The Eddie Borgo business seems to have quietly slipped away.
A source said the handbag and jewelry company closed shop late last year and has cleaned out its offices. The brand’s web site and telephone number were both disconnected as of Monday and its last Instagram post came on Dec. 8 — a picture of The Chet Minaudiére handbag that garnered 163 likes.
The brand is still available online from a number of third parties, including neimanmarcus.com, Shopbop and Net-a-porter. The assortment was on deep discount at the Neiman Marcus web site, where a pavé pyramid bracelet in gunmetal was selling for $135 rather than $300.
Efforts to reach Borgo were unsuccessful Monday.
The rise and apparent fall of the Eddie Borgo business illustrates just how tough it’s become for designers today, even for those who were once the talk of the industry.
Just over five years ago, Borgo was the picture of fashion success, the fedora-wearing herald of a new plugged-in generation.

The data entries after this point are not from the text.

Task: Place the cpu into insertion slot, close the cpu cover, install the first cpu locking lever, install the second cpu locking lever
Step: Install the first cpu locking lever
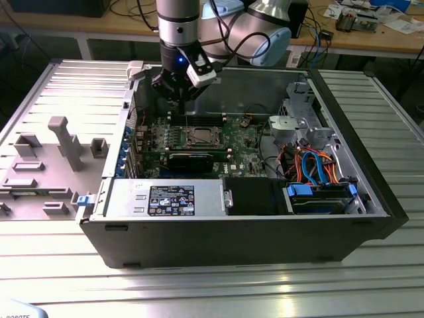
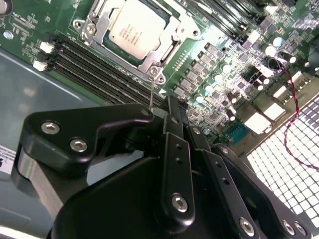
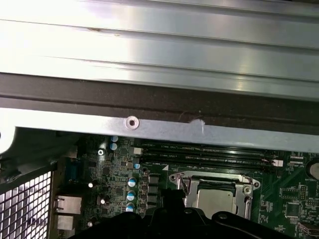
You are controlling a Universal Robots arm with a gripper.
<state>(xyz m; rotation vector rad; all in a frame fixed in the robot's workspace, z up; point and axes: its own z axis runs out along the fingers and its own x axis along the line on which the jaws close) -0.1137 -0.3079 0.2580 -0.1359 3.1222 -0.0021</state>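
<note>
One arm (image 1: 179,20) hangs vertical over the motherboard (image 1: 242,142) — tool (image 2: 171,106) pinched shut beside the locking lever (image 2: 151,92), hold unclear; cpu (image 2: 133,31) seated.

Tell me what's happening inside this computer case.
A robot arm's gripper hangs in the open computer case, above the motherboard. The cpu is already seated, with the cpu cover lying flat around it. A thin lever rod runs from the cover's corner to the gripper's tip.

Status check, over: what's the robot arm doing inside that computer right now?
End effector low, at tip of upright locking lever. Cpu seated, cpu cover down over it. No obstruction seen.
</note>
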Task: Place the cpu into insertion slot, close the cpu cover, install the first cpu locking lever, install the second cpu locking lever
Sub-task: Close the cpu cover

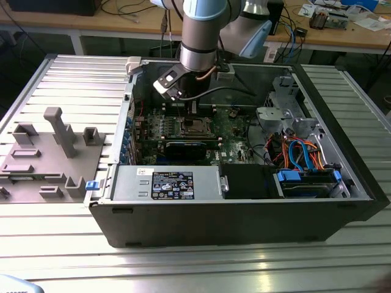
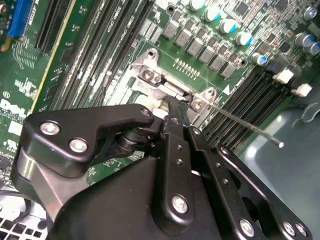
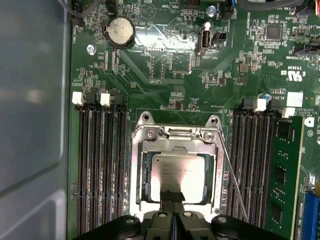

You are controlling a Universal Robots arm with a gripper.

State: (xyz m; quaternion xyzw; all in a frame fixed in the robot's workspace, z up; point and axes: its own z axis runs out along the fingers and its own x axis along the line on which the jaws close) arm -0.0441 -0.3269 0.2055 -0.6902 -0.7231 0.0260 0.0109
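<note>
Cpu [image 3: 177,172] sits in the insertion slot [image 3: 147,180] on the green board, with the cpu cover [image 3: 218,170] down around it. The gripper [image 3: 172,196], fingers pressed together, bears on the cover's edge, apparently to hold it flat. A thin locking lever [image 3: 234,180] stands unlatched alongside.

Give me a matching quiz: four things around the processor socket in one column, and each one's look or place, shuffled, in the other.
1 cpu
2 cpu cover
3 locking lever
4 gripper

a thin rod slanting beside the frame
b fingertips together at the chip's edge
c silver frame around the chip
d dull silver square inside the frame

Pairs: 1-d, 2-c, 3-a, 4-b
</note>
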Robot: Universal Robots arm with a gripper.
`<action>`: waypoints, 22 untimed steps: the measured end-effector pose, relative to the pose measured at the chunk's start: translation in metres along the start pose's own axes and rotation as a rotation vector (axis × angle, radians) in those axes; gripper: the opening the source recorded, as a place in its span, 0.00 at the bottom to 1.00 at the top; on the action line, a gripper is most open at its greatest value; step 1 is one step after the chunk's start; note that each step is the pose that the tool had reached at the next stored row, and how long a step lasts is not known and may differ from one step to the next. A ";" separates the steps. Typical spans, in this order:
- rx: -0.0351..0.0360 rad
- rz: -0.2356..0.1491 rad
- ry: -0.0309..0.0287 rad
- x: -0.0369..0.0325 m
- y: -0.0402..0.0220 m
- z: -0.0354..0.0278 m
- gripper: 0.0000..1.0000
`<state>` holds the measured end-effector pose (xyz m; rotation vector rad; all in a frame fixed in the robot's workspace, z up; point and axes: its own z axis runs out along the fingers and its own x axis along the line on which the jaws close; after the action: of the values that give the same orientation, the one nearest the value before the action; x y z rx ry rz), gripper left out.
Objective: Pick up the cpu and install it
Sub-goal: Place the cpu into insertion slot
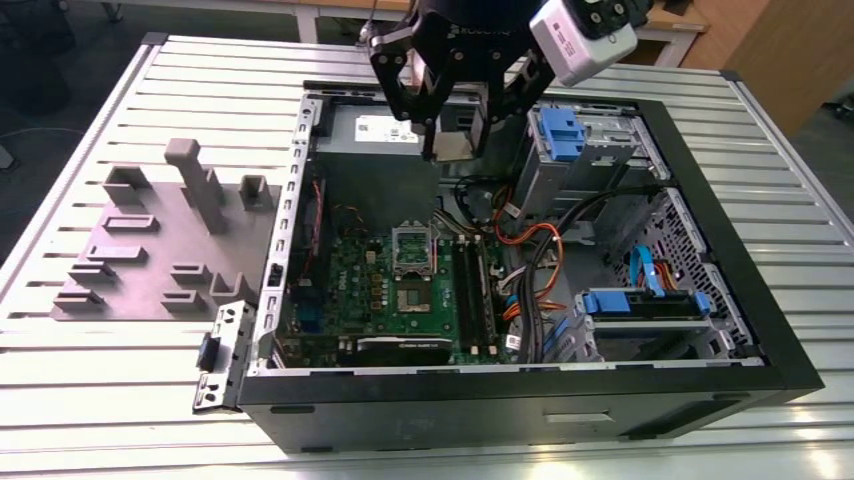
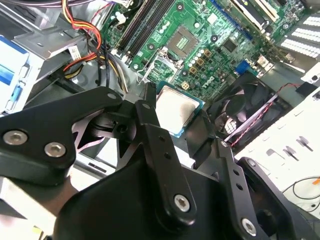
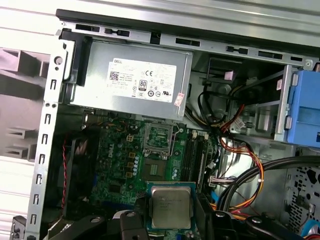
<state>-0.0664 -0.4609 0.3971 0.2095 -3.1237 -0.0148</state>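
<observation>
The cpu [image 3: 171,208] is a small flat square chip with a silver-grey metal top set on a darker green rim. Faint print shows on the metal. It is held off the ground, pinched at two opposite edges between the black fingers of the gripper [image 3: 171,220]. Its metal face is turned towards both wrist views [image 2: 174,110]. In the exterior view it [image 1: 454,145] hangs above the far part of the open case, apart from the board [image 3: 120,165] beneath it and not seated in it.
</observation>
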 end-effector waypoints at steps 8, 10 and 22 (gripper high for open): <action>0.0001 -0.003 0.0001 0.0000 -0.0002 0.0000 0.47; 0.0000 -0.003 0.0001 0.0000 -0.0002 0.0000 0.47; 0.0005 -0.047 0.0005 0.0000 -0.0002 0.0000 0.47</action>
<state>-0.0664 -0.4611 0.3971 0.2823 -3.1177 -0.0144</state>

He launched his costume and fashion jewelry label into the maw of a recession in 2008, but had a strong start with some very prominent support. He was mentored by former Chanel chief Maureen Chiquet, won the 2011 CFDA Swarovski Award for Accessory Design, received a $100,000 boost from the CFDA/Vogue Fashion Fund and another $100,000 from a Vogue Tiffany Grant.
Chiquet described Borgo in 2012 as “smart and ambitious with a real vision for his business. He has an incredible curiosity and hunger to learn about everything — from manufacturing to supply chain to sales to finance to management.”
There was talk of the designer bringing on an investor around that time. Borgo said, “I think where [we] started to look, for lack of a better word, ‘sexy’ to an investor, is the fact that we have multiple revenue streams, and all of those revenue streams are already lucrative.”
Those streams seem to have dried up. And investment, beyond an angel backer, seems never to have come. The business pushed on, expanding into handbags in 2015. The following year, Borgo became a Tiffany collaborator.
As of 2016, Borgo was sole owner, chairman and chief creative officer and told WWD, “I’ve always seen the company becoming much more of a design firm than a fashion or jewelry house.”